=== PROBLEM TO WORK ON ===
Please copy every line from the following entries in which the word "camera" appears.

=== STORED DATA ===
::::

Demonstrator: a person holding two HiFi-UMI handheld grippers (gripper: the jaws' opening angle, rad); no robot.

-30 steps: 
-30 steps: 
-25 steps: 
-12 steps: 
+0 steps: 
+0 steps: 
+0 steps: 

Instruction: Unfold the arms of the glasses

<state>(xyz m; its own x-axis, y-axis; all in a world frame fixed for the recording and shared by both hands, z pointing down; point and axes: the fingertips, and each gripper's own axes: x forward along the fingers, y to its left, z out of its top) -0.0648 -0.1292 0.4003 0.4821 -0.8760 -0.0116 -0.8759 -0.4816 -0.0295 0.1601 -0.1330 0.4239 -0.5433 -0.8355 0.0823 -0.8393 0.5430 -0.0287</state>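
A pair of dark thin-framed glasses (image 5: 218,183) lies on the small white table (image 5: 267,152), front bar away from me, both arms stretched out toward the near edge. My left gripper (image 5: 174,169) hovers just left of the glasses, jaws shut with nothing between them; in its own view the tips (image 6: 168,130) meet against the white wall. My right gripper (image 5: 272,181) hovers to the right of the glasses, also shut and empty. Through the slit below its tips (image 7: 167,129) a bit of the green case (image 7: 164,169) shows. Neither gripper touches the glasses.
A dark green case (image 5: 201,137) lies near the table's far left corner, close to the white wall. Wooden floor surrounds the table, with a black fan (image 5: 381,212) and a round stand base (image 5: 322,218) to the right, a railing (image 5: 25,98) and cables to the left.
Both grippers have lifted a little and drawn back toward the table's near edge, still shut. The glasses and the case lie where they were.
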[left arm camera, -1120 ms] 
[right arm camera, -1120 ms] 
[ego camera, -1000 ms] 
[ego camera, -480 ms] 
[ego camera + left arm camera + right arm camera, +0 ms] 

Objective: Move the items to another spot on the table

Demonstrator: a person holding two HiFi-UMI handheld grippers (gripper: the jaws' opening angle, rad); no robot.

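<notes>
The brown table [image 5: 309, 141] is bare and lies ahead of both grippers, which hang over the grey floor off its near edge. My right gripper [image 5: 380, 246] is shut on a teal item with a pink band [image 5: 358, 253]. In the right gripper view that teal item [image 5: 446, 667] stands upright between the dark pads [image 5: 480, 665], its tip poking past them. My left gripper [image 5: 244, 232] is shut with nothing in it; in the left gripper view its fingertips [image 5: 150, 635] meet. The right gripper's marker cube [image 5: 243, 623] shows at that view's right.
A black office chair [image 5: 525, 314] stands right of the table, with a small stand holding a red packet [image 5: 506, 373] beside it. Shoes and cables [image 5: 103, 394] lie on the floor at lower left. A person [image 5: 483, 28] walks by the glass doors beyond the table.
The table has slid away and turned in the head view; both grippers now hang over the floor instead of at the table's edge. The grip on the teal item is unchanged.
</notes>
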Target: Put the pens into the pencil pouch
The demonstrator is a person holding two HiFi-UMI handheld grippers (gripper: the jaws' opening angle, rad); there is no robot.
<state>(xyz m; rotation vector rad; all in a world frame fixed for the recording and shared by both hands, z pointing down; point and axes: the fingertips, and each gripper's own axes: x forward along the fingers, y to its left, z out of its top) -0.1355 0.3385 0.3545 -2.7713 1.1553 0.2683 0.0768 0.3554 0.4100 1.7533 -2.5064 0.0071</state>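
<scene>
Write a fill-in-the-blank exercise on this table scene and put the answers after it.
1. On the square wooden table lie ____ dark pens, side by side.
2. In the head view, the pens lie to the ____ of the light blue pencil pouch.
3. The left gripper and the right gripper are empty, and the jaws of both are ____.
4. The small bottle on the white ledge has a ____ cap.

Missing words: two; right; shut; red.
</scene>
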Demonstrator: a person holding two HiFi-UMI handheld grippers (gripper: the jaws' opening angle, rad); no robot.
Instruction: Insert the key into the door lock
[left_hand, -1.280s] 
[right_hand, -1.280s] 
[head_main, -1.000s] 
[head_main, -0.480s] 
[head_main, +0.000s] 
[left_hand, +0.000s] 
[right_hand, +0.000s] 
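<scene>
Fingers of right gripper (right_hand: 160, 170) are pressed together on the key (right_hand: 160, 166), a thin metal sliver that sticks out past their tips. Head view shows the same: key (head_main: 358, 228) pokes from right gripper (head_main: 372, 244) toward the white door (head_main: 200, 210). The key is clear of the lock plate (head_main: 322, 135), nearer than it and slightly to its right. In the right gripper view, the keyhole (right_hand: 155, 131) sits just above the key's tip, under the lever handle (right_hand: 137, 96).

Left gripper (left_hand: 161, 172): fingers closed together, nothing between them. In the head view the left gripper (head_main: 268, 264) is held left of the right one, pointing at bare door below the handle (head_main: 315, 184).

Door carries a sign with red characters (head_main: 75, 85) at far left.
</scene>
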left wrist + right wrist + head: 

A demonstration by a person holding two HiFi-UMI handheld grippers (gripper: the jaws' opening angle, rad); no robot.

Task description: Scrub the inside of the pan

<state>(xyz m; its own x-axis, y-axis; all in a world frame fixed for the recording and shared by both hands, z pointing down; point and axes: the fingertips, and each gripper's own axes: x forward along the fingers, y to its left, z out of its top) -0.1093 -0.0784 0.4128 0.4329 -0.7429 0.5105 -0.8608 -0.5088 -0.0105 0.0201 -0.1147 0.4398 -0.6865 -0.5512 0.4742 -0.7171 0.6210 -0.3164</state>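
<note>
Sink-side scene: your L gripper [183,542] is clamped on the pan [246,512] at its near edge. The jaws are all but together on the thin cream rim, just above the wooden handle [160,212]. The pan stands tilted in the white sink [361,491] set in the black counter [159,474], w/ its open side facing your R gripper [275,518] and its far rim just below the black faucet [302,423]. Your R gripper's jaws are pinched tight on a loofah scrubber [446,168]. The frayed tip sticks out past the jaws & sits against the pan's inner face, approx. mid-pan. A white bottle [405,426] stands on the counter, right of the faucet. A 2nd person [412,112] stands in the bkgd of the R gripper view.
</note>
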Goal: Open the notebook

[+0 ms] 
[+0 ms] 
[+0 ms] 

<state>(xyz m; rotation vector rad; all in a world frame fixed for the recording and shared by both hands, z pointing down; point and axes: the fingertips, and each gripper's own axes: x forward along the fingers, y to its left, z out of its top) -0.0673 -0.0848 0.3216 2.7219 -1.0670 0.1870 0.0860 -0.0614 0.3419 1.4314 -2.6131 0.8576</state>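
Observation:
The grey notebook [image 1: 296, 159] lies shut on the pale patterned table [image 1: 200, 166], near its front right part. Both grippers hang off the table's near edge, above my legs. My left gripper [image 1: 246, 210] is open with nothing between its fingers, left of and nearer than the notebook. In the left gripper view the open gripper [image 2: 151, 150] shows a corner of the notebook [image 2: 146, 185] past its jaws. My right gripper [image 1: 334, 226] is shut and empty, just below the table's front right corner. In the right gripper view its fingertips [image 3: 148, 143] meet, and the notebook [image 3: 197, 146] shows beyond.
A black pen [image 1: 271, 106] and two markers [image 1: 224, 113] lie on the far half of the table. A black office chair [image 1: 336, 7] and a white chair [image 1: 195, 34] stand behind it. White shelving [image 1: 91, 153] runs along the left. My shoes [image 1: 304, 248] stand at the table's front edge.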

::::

=== RESPONSE AREA ===
[left arm camera, -1120 ms] 
[right arm camera, -1120 ms] 
[ego camera, -1000 ms] 
[ego camera, -480 ms] 
[ego camera + left arm camera + right arm camera, +0 ms] 

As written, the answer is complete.